François Hollande a attendu le vote du Congrès des Etats-Unis. Comme l’initiative russe le rendait inutile, François Hollande a attendu la conclusion de l’accord entre les Américains et les Russes sur les armes chimiques en Syrie pour s’exprimer.

Répondant aux questions de Claire Chazal ce dimanche 15 septembre, le président de la République a voulu nous faire croire qu’il avait joué un rôle dans « la tragédie la plus grave du début du 20ème siècle » – en oubliant la tragédie actuellement vécue par l’Afghanistan – alors qu’il n’en fut que le spectateur. C’est bien beau de disserter à la télévision sur les obligations et les sanctions, sur le maintien de l’option militaire, sur le soutien à l’opposition démocratique syrienne… mais les faits contredisent le ton résolu et les formules martiales.

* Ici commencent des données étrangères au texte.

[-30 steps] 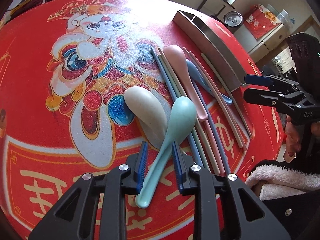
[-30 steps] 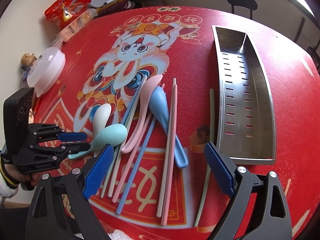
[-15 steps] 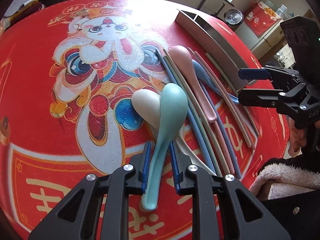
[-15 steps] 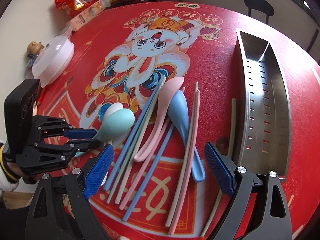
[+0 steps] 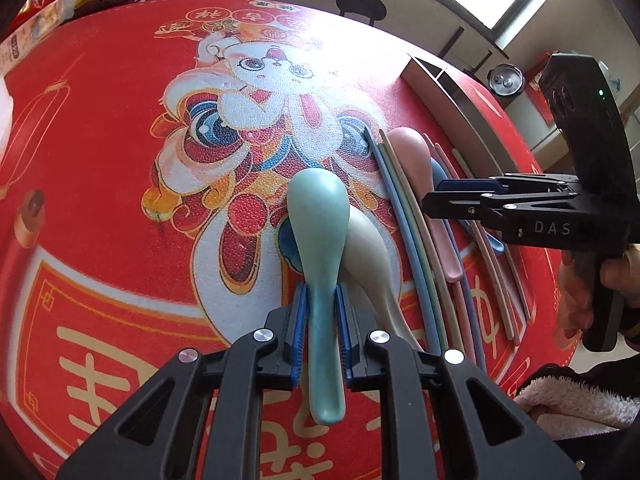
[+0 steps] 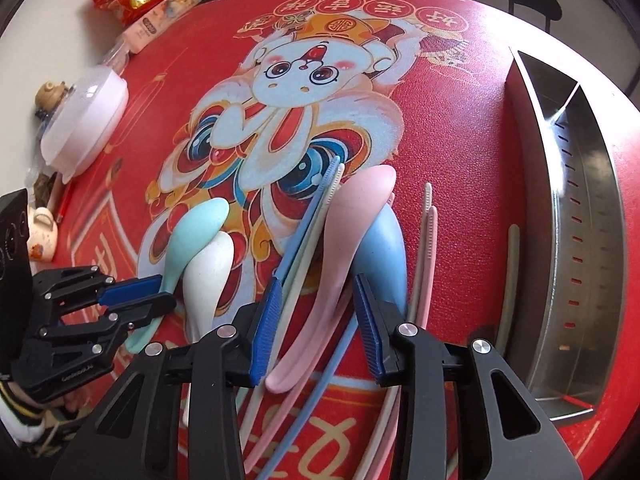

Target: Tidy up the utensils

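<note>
Our left tool (image 5: 322,330) is clamped on the handle of the teal spoon (image 5: 318,232), pads pressing both sides, with the bowl pointing away over the rabbit print of the red desk (image 5: 120,200) cover. Its jaws have just been closing onto that handle. Just beside it lies the cream spoon (image 5: 370,252), partly under the teal one.

Our right tool (image 6: 316,316) has just been narrowing around the pink spoon (image 6: 348,232); the handle sits between the blue pads, yet gaps show on both sides, so we judge the jaws not yet gripping. The blue spoon (image 6: 384,248) lies under the pink one, and several chopsticks (image 6: 308,236) run alongside, one close to the left pad.

We take the step in hand to be picking up a spoon in each hand. Next, we think the right tool must finish closing on the pink handle alone, without catching a chopstick, then both spoons need lifting and carrying to the steel tray (image 6: 592,216) at the right edge of the desk.

That tray has a divider near its far end. Both compartments look empty as far as we can see, apart from a small speck near the front.
</note>
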A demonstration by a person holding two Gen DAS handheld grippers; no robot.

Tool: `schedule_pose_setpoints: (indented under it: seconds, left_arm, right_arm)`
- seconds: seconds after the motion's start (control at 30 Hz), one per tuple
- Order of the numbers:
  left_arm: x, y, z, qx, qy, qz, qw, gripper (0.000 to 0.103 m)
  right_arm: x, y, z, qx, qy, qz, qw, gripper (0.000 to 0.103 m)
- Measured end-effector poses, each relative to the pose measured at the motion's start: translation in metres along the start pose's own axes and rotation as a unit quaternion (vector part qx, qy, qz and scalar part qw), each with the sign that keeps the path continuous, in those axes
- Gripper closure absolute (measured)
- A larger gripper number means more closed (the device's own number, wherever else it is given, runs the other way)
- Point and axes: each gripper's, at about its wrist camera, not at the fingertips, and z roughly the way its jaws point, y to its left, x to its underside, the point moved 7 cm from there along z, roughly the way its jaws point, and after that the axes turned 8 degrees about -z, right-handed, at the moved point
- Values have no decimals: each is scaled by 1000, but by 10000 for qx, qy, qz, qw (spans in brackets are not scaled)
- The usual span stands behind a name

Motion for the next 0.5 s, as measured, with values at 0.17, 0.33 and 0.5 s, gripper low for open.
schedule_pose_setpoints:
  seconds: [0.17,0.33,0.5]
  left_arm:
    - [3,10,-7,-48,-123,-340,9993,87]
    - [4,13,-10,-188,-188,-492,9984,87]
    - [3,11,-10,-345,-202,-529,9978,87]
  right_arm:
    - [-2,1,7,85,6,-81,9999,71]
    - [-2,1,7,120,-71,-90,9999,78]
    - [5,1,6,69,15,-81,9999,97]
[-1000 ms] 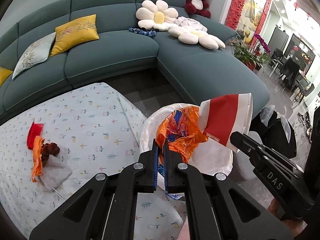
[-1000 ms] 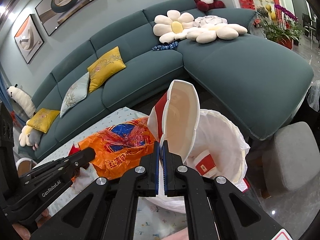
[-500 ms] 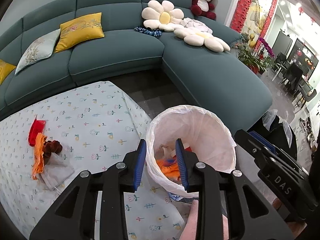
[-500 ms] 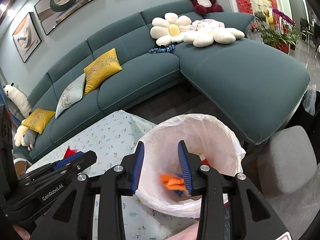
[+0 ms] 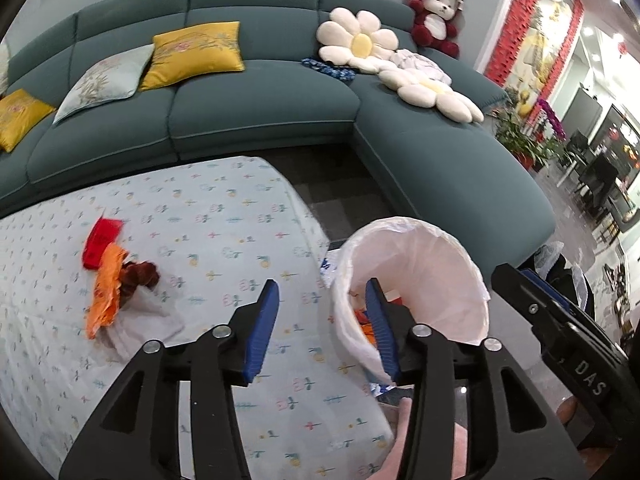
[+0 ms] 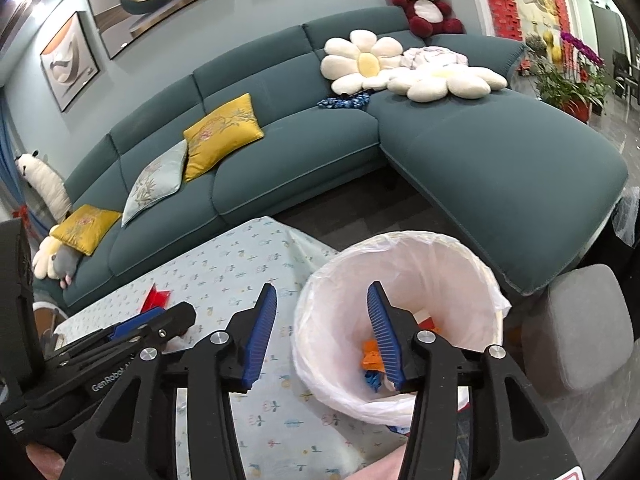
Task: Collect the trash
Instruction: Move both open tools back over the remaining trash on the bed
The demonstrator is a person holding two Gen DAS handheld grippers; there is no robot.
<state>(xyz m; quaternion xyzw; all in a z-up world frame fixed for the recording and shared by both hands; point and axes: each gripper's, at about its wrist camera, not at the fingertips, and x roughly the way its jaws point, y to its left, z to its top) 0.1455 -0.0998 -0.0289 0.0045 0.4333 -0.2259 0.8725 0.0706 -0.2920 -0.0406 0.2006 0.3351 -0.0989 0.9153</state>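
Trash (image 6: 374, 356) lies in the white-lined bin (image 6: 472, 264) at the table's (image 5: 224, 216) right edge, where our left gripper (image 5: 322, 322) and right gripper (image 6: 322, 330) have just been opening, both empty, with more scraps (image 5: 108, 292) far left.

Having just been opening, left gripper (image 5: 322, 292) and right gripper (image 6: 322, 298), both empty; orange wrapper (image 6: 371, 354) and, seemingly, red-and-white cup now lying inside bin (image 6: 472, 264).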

Notre ministre des Affaires étrangères n’a pas soutenu l’initiative russe mais exprimé à plusieurs reprises un scepticisme rageur et impuissant alors que le président des Etats-Unis sautait sur la perche tendue par Vladimir Poutine pour écarter la fameuse option militaire. Laurent Fabius  préférait sans doute lire les articles imbéciles de « Libération » et du « Monde » qui dénonçaient la « ruse » de Poutine et la « resoviétisation » de la diplomatie russe… Notre ministre des Affaires étrangères n’a pas été convié à Genève pour participer aux discussions entre John Kerry et Sergueï Lavrov : lorsque l’accord a été conclu, Laurent Fabius a été forcé de saluer piteusement une « étape importante ». Pour sauver la face, on prétend à l’Elysée que c’est la menace des bombardements qui a contraint Moscou à changer d’attitude. On oublie que sur le plan militaire les Américains étaient maîtres de la manœuvre. On oublie surtout que Barack Obama, sensible à l’opposition du peuple américain et soucieux de ne pas s’engager dans une affaire à l’irakienne, ne cessait de différer le passage à l’acte et espérait sans doute un vote négatif du Congrès. Entre les Etats-Unis et la Syrie, la Russie a tenu le rôle d’une puissance médiatrice – au grand dépit de ceux qui veulent rejouer la Guerre froide.

A la faveur de la crise syrienne, François Hollande va-t-il prendre conscience de l’inconsistance de sa diplomatie ? J’en doute. Il pourra continuer à se donner le beau rôle, parce que la France est membre permanent du Conseil de sécurité. Mais s’il voulait mener une politique d’indépendance nationale, il lui faudrait reconsidérer toute la politique militaire de la France et en tirer les conséquences budgétaires. C’est ce que montre très justement le colonel Goya (1). Si la France avait maintenu le même effort qu’au temps de la Guerre froide, explique-t-il, « on aurait investi plus de 200 milliards d’euros (constants) supplémentaires dans notre outil de défense, dont environ 80 milliards en investissements industriels et technologiques. Le budget s’élèverait aujourd’hui à environ 56 milliards d’euros au lieu de 31. Si les contribuables français faisaient le même effort que les contribuables américains ce budget avoisinerait les 80 milliards d’euros ». Cet effort aurait eu des retombées économiques et technologiques en tous points positives mais surtout «nous disposerions d’un outil de projection de forces puissant, second seulement de celui des Etats-Unis. Nous ne serions pas obsédés par l’idée de « peser dans une coalition » puisque nous n’aurions pas besoin de coalition. Nous serions intervenus seuls en Libye s’il avait fallu, nous aurions pu porter nous-mêmes nos troupes au Mali et nous serions capables de lancer une campagne de frappes sur n’importe quel pays proche si le Président de la République le décidait. L’« indépendance nationale » chère au général de Gaulle serait préservée ainsi que la possibilité de constituer une alternance à la protection des Etats-Unis. Nous ne serions pas obligés, phénomène inédit dans notre histoire, d’attendre le vote d’un parlement national étranger pour engager notre propre armée ».

Il n’est jamais trop tard pour se donner les moyens d’une politique conforme aux intérêts de la France. Mais le propre de la gouvernance, c’est d’organiser sa propre impuissance.